Inside the Nationwide Exodus from City to Suburb


New York Post

In the coming years, a sight like this in New York City may become rare, as many are fleeing the city.

  From 2010 to 2018, the average American suburb grew in population density by 5.1%. With American megacities such as Los Angeles and New York losing residents due to the pandemic— Are we currently in a second suburbanization?

  In the last year, New York City’s unemployment rate has increased to over 12%, which is one of the reasons why the city has lost over 300,000 residents in this time span. Although life in the city may be losing its appeal, Jayden Olmeda, a former New York City and Atlanta resident sees the positives in urban living.

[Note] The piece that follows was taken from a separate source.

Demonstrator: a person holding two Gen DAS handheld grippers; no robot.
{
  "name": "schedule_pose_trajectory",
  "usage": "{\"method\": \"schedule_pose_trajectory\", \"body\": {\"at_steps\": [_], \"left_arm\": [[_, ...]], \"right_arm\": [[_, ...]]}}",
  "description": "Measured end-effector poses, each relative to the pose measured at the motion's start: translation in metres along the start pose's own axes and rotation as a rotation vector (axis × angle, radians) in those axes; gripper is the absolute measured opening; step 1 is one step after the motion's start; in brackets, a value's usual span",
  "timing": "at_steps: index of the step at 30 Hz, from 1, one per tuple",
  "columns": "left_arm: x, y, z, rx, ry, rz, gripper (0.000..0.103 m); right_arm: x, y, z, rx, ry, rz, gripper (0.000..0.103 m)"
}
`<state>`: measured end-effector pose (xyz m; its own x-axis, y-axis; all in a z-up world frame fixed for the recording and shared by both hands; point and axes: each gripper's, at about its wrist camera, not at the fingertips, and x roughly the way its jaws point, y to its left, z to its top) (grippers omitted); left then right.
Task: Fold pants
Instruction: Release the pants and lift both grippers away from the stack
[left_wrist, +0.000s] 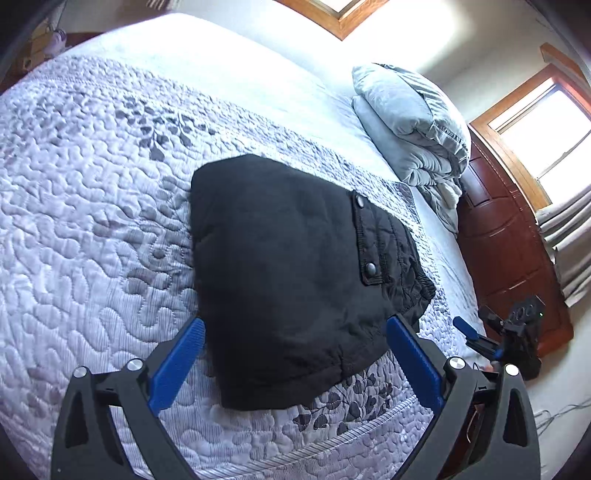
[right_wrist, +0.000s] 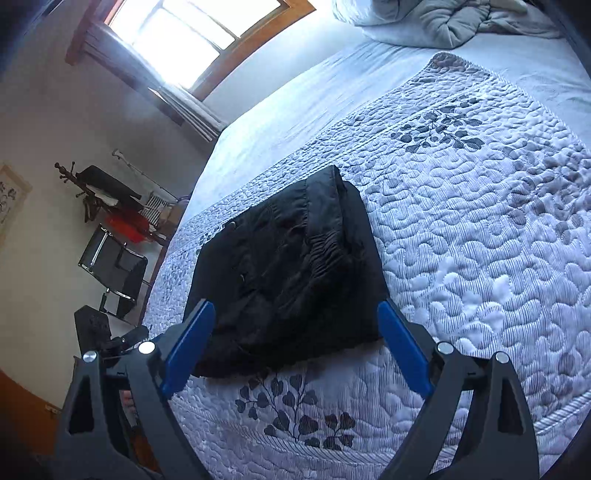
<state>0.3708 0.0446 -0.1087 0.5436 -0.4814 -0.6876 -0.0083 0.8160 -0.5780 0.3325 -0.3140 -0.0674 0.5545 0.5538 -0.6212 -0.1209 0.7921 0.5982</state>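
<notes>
We judge the folding nearly finished; the black pants (left_wrist: 291, 273) lie as a compact bundle on the quilt (left_wrist: 92, 206); our left gripper (left_wrist: 295, 354) and right gripper (right_wrist: 295, 343) hover spread apart, holding nothing.

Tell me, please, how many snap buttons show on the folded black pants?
2, both on the pocket flap of the folded black pants in the left wrist view: upper snap, lower snap. Others may be hidden inside the folds.
</notes>
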Motion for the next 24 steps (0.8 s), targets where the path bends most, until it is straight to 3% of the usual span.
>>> {"method": "schedule_pose_trajectory", "body": {"at_steps": [7,13,24], "left_arm": [[-0.026,-0.038,-0.019,0.055,-0.041,0.095,0.099],[-0.032,-0.067,-0.041,0.122,-0.029,0.189,0.099],[-0.073,-0.109,-0.070,0.202,-0.072,0.371,0.099]], "right_arm": [[-0.024,0.033,-0.031,-0.052,-0.023,-0.107,0.090],[-0.037,0.062,-0.054,-0.133,-0.024,-0.206,0.090],[-0.062,0.093,-0.083,-0.151,-0.037,-0.332,0.091]]}}
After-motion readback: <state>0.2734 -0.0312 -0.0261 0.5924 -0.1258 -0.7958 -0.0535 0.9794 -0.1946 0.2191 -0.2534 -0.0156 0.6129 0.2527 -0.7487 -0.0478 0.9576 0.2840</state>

  “I like the city more because I like all the action.” The Sanderson High School 10th grader added, “Even when I lived in Atlanta, I loved the city because you understand that it’s something you get from the city that you can’t get from the suburbs.”

  On average, Americans seem to enjoy suburban living more, but that does not go for all of the country.  Charlotte, NC has enjoyed a 24% growth in population since 2010, which is quite the contrast to the hallmark of American megacities, New York City.

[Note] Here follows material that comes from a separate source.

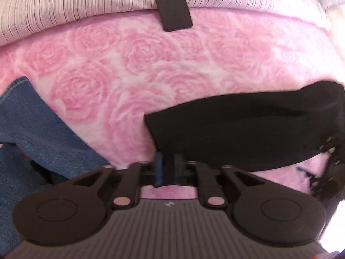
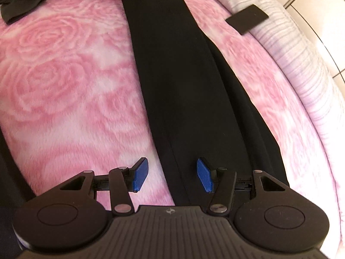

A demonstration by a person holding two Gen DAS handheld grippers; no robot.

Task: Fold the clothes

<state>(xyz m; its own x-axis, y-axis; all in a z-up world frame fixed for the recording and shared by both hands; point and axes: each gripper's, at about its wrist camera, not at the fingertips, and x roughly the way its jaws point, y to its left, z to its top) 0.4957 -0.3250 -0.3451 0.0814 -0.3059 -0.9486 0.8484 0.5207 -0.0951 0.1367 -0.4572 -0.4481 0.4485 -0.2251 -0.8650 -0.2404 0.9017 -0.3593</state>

  “I’d rather live in suburban Raleigh than a big city like New York,” Spartan senior Claire Southern shared. “People live so close together, and that is something I do not like.”

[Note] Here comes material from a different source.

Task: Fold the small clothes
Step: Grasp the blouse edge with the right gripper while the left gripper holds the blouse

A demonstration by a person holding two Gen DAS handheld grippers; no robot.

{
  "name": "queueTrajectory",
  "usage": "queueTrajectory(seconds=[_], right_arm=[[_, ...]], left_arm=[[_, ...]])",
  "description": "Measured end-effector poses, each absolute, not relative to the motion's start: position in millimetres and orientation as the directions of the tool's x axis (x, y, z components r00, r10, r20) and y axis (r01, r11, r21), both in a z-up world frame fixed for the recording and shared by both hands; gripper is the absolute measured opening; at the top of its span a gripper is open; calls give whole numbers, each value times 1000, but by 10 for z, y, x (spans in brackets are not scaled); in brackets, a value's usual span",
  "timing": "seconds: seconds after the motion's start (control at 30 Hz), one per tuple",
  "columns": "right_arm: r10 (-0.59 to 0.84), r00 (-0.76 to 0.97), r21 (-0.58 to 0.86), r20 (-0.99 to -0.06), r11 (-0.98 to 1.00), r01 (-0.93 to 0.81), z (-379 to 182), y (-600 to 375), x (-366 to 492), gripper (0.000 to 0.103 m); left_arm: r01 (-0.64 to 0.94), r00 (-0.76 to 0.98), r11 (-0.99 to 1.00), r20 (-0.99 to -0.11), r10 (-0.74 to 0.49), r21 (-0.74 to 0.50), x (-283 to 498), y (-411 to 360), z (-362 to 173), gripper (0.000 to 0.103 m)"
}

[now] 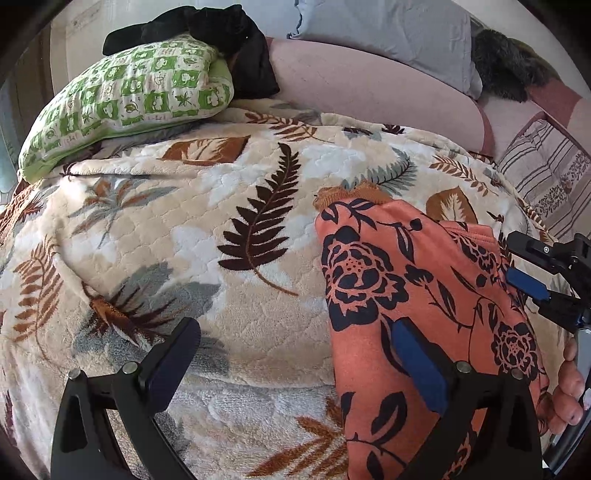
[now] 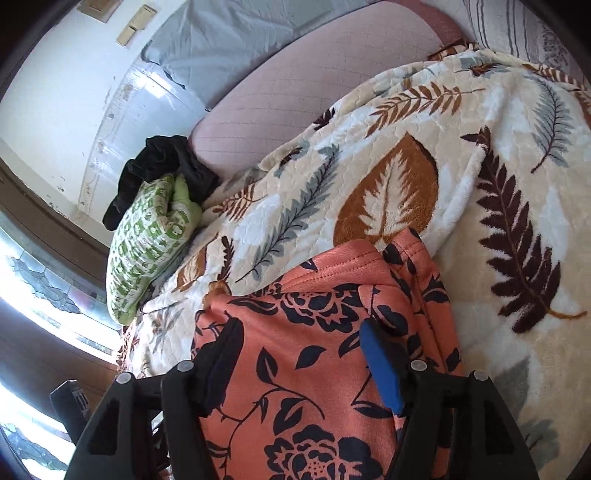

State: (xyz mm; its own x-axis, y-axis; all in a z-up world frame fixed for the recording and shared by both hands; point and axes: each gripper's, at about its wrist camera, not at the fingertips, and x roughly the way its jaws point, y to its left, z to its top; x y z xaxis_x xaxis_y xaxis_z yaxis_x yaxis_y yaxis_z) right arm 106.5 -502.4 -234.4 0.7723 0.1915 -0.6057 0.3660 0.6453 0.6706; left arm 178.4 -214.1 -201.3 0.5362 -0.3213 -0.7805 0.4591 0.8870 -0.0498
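An orange garment (image 1: 406,277) with a dark flower print lies folded on a leaf-patterned blanket (image 1: 240,206). My left gripper (image 1: 295,325) is open wide just above the blanket; its right blue-padded finger (image 1: 417,365) hangs over the garment's left edge, and its left finger is over bare blanket. In the right wrist view the right gripper (image 2: 301,325) stands open over the garment (image 2: 314,387), which lies flat under both fingers with its stitched hem (image 2: 332,258) ahead. The right gripper (image 1: 521,264) also shows at the garment's right side, with a person's hand (image 1: 565,387) below it.
A green checked pillow (image 1: 129,99) with a black cloth (image 1: 229,37) on it lies at the blanket's far left. Behind are a pink sheet (image 1: 369,88), a grey pillow (image 1: 388,33) and a striped cushion (image 1: 546,173). A window (image 2: 37,280) is at the left.
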Motion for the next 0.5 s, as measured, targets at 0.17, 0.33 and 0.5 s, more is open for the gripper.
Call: queueTrajectory(seconds=[0.17, 0.33, 0.5], right_arm=[[197, 783, 675, -590, 652, 345, -2204, -4897, 792, 69], [188, 777, 641, -601, 694, 327, -2108, -4738, 619, 65], [175, 788, 621, -590, 722, 305, -2003, -4614, 398, 60]], left_arm=[[458, 582, 889, -749, -317, -19, 1705, -2093, -1898, 103], [463, 592, 886, -739, -322, -15, 1639, -2055, -1846, 103], [471, 604, 882, -727, -326, -5, 1548, -2033, -1808, 103]])
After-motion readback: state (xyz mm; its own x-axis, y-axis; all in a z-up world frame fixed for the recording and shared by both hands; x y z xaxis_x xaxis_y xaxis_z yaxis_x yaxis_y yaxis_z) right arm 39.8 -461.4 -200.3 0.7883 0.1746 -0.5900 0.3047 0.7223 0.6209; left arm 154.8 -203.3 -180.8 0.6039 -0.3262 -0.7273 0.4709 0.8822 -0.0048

  Even though bank towers rise, stadiums are being built and restaurants are opening at the heart of downtown areas in many cities. This has seemingly led more people to the suburbs, as the average person is content with a 15- 20 minute commute. Evidence of such trends are shown in suburbs such as Cary, NC and Matthews, NC; both with gradual, but steady population growth since 2014.

  “Living space is taking a priority over location for many who are currently searching for an apartment, leading tenants to the suburbs, where unit sizes and communal areas can be larger.” The National Director of Research Services for Marcus & Millichap, John Chang, writes in Think Realty, “Additionally, entertainment, nightlife, and other urban amenities that typically entice renters to downtown apartments are closed or operating at limited capacity, stunting demand for nearby living options.”

  With a multitude of societal tendencies and political decisions affecting this current trend of escaping the city to the suburbs, one may wonder if this will continue, or if it was simply just a way of coping with current events such as the pandemic. The answer will be unveiled hopefully sooner rather than later.